Nate continues to work as much as he can, and his co-workers continue to be so supportive. Last week another friend from work donated more personal leave to Nate. Nate told me about it in a text, and when the tears cleared from my eyes, I asked him how we would ever be able to express the gratitude we both have for all the many ways our friends have blessed our lives. We both seem to be at a loss for words when it comes to the gratitude we feel for all the friends and family that have helped us in so many ways.

While Nate still doesn't have a lot of energy, he pushes through the 'blahs' and is getting on with life. We're so appreciative of the patience everyone has had.

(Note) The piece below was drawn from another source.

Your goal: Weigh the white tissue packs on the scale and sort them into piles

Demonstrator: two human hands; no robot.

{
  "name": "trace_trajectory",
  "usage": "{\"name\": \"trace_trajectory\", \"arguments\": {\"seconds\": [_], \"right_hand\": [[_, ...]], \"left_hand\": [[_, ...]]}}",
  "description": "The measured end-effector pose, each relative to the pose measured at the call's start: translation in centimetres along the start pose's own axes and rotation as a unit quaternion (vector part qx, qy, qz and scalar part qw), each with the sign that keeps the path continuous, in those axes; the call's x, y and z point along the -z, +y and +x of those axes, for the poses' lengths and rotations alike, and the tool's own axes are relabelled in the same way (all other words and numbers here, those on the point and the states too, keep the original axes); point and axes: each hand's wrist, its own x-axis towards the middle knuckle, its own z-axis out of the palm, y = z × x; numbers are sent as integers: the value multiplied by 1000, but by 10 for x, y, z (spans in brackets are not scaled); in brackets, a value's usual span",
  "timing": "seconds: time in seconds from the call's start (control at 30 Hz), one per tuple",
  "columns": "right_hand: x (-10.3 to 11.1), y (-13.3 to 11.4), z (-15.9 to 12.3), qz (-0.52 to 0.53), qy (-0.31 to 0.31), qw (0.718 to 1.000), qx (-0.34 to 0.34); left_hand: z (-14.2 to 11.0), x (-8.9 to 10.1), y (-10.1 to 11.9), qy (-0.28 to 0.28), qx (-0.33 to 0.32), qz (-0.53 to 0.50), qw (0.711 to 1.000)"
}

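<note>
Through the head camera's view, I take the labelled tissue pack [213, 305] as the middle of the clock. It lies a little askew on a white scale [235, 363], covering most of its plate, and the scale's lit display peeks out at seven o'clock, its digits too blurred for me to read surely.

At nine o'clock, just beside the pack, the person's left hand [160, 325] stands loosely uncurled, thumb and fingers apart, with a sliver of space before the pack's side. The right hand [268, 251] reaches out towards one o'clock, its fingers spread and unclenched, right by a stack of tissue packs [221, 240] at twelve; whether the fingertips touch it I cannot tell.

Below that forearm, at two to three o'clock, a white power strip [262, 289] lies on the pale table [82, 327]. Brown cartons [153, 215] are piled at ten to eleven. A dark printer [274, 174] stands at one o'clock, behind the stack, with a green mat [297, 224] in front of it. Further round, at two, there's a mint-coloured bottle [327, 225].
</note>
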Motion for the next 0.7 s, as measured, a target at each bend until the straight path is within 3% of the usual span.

I know that Nate's absence at work causes extra work for those picking up the slack, but I've never heard anything but understanding and encouraging words from those most affected. I don't know if they will ever understand the burden they've lifted from our family.

This path of life is certainly not easy, and I know we aren't the only ones facing a hard trial. Our eyes have been opened to the adversity that so many of our family and friends deal with. I've said it before, but it's like being pregnant...when you're pregnant, you notice all the other pregnant women, and it seems like everyone is pregnant! Likewise, when you're in the middle of the muck, you notice the muck others deal with, and it seems that everyone has something going on.

My dear friend's dad passed away unexpectedly Saturday morning, and my heart broke for her when I heard the news. We're praying for our friend and her family, and hope we can provide some type of comfort to them. I don't think we can ever truly prepare ourselves for trials like this, but I'm so grateful for good people who can help us pick up the pieces and guide us back to a hopeful place.

Thanks again for all the love and support you send our way. Prayers are being answered, and we are getting moments of 'normal'. We are forever grateful.